* [INSTRUCTIONS FOR THE TASK] Repeat the records below line by line, exactly, finishing on the line that contains "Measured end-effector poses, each".

--- EXERCISE MATERIALS ---

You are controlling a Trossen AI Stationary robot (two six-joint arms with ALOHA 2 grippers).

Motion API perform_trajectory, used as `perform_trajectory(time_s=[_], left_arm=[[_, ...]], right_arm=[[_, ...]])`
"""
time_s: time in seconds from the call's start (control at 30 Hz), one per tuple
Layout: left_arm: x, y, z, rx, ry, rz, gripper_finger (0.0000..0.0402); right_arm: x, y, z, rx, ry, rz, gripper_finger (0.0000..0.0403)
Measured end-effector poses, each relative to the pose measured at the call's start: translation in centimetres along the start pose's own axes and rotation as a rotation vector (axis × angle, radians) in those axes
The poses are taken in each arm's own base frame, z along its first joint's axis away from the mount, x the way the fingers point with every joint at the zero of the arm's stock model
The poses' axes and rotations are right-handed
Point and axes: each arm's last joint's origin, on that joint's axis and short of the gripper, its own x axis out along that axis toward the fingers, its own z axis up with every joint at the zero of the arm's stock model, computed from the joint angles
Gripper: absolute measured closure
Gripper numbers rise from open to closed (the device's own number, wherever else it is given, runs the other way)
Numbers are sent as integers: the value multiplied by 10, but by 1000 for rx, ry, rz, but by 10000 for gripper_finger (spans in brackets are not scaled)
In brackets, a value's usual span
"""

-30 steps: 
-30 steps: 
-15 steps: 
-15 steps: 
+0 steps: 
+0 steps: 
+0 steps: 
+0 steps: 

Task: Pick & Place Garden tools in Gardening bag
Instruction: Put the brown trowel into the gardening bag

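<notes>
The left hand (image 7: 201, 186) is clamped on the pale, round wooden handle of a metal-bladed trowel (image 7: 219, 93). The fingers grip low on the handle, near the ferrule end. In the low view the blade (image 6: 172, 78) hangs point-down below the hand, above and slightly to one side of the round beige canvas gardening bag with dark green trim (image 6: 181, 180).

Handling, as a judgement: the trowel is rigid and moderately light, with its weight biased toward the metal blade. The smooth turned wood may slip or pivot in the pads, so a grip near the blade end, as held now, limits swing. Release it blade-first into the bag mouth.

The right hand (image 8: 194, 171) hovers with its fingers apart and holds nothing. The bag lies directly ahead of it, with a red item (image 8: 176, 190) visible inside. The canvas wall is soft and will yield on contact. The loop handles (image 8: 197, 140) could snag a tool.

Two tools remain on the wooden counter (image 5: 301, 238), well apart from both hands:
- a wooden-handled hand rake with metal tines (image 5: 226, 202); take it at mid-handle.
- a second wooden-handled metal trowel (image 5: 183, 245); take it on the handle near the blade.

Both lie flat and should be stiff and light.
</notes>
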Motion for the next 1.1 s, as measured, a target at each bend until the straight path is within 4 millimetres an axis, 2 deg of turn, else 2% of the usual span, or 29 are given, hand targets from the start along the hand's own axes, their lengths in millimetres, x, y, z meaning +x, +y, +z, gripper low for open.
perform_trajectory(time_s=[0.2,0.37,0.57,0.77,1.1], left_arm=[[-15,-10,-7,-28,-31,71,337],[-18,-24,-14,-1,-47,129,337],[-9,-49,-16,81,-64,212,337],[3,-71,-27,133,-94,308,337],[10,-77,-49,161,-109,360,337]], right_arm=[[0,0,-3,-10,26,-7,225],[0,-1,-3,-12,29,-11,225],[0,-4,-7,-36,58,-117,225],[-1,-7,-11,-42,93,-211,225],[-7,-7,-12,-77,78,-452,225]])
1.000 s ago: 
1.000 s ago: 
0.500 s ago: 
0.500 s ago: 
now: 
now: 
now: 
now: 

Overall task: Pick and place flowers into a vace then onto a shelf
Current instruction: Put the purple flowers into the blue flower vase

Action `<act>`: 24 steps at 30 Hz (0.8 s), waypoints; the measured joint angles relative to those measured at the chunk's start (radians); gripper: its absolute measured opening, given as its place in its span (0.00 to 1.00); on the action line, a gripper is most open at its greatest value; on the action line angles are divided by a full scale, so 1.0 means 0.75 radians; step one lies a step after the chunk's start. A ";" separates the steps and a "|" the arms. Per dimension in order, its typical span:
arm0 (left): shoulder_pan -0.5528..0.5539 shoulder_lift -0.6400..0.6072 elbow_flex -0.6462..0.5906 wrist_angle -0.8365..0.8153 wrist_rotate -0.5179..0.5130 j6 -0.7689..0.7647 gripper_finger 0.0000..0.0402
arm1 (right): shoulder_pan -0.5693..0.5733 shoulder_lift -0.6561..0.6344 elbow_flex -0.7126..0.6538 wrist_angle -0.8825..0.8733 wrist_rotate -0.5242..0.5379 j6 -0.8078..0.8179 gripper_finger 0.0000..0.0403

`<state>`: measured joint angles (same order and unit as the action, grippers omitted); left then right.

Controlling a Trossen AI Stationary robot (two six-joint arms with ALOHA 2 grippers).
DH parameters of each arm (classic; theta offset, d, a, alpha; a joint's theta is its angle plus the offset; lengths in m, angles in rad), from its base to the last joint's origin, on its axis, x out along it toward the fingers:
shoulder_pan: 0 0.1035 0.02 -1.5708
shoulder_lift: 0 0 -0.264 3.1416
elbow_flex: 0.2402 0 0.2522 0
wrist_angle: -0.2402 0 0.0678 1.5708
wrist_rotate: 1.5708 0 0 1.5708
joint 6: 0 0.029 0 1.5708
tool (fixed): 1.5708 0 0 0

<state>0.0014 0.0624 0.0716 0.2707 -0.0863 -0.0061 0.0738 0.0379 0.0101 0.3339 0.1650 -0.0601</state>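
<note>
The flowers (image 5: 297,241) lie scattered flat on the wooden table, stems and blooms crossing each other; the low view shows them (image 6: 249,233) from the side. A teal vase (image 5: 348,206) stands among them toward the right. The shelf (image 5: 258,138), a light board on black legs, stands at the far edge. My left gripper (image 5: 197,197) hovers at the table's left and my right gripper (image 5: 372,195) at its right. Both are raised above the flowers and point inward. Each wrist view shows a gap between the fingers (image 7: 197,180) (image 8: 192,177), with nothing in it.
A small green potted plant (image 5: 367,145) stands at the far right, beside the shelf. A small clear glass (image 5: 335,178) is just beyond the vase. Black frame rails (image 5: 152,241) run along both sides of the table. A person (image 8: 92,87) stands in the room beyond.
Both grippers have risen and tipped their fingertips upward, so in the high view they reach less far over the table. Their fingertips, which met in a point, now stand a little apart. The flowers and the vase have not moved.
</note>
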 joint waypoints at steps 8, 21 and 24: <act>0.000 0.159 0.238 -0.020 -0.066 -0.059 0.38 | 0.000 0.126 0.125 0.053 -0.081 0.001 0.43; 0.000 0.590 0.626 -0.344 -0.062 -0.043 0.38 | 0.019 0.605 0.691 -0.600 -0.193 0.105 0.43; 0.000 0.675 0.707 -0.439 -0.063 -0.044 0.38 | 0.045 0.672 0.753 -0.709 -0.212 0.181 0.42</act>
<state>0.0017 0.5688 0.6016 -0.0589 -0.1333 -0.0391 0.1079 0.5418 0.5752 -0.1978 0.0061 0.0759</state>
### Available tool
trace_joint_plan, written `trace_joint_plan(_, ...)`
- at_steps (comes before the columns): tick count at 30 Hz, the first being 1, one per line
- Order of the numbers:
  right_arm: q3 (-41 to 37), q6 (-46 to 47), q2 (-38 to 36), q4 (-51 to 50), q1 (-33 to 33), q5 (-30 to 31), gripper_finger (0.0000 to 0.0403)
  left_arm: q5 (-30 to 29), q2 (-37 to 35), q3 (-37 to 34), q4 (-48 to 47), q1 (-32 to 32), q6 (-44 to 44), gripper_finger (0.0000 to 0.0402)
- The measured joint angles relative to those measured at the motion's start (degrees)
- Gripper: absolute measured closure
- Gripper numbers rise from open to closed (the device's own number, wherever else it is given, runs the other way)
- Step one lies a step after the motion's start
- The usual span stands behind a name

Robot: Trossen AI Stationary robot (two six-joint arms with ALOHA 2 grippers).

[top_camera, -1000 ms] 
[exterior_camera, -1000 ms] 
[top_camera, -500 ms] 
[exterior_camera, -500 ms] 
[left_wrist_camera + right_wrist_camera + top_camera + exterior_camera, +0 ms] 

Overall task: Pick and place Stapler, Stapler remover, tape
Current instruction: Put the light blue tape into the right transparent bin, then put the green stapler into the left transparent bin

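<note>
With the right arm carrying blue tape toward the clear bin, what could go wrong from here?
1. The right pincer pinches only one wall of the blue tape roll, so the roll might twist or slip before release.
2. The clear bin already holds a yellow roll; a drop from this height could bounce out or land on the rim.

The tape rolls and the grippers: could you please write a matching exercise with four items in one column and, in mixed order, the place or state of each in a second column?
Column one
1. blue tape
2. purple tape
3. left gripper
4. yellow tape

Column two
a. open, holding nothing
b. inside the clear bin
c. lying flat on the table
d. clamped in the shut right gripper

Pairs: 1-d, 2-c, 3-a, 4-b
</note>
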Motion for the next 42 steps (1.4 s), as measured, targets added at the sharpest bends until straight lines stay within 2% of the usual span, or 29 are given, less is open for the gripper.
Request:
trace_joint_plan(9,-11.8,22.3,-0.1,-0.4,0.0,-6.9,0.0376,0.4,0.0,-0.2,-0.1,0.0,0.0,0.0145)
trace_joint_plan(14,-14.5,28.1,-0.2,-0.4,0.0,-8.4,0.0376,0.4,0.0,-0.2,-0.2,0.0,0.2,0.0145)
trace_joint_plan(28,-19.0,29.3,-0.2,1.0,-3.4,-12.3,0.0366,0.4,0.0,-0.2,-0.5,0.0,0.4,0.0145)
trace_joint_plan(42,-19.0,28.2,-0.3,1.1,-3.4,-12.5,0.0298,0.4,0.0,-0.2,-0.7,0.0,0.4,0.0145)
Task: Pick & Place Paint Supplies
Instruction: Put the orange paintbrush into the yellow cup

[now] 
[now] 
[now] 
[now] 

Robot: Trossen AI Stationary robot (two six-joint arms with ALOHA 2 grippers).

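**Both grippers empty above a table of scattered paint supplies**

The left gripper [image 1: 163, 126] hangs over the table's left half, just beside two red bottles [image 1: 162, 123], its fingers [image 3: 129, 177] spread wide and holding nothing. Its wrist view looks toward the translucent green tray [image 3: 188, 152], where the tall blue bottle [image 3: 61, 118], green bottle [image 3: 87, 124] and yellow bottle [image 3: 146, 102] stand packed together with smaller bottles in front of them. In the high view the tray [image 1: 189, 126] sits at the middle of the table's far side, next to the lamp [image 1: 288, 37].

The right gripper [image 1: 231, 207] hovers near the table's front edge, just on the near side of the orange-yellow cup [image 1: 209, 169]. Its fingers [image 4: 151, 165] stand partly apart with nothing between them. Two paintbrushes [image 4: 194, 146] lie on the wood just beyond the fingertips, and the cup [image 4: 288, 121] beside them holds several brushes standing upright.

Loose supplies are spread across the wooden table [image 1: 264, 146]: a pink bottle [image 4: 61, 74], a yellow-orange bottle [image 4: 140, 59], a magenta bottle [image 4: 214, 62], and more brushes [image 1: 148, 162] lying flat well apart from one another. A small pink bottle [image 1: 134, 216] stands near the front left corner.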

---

* [PROBLEM SOLUTION]
You are controlling a Trossen AI Stationary robot (two six-joint arms with ALOHA 2 grippers).

Motion API perform_trajectory, used as `perform_trajectory(time_s=[_], left_arm=[[_, ...]], right_arm=[[_, ...]])`
"""
time_s: time in seconds from the call's start (control at 30 Hz), one per tuple
Layout: left_arm: x, y, z, rx, ry, rz, gripper_finger (0.0000..0.0402); right_arm: x, y, z, rx, ry, rz, gripper_finger (0.0000..0.0403)
Measured end-effector poses, each relative to the pose measured at the call's start: translation in centimetres along the start pose's own axes and rotation as a rotation vector (axis × angle, radians) in those axes

What the exercise required is now complete.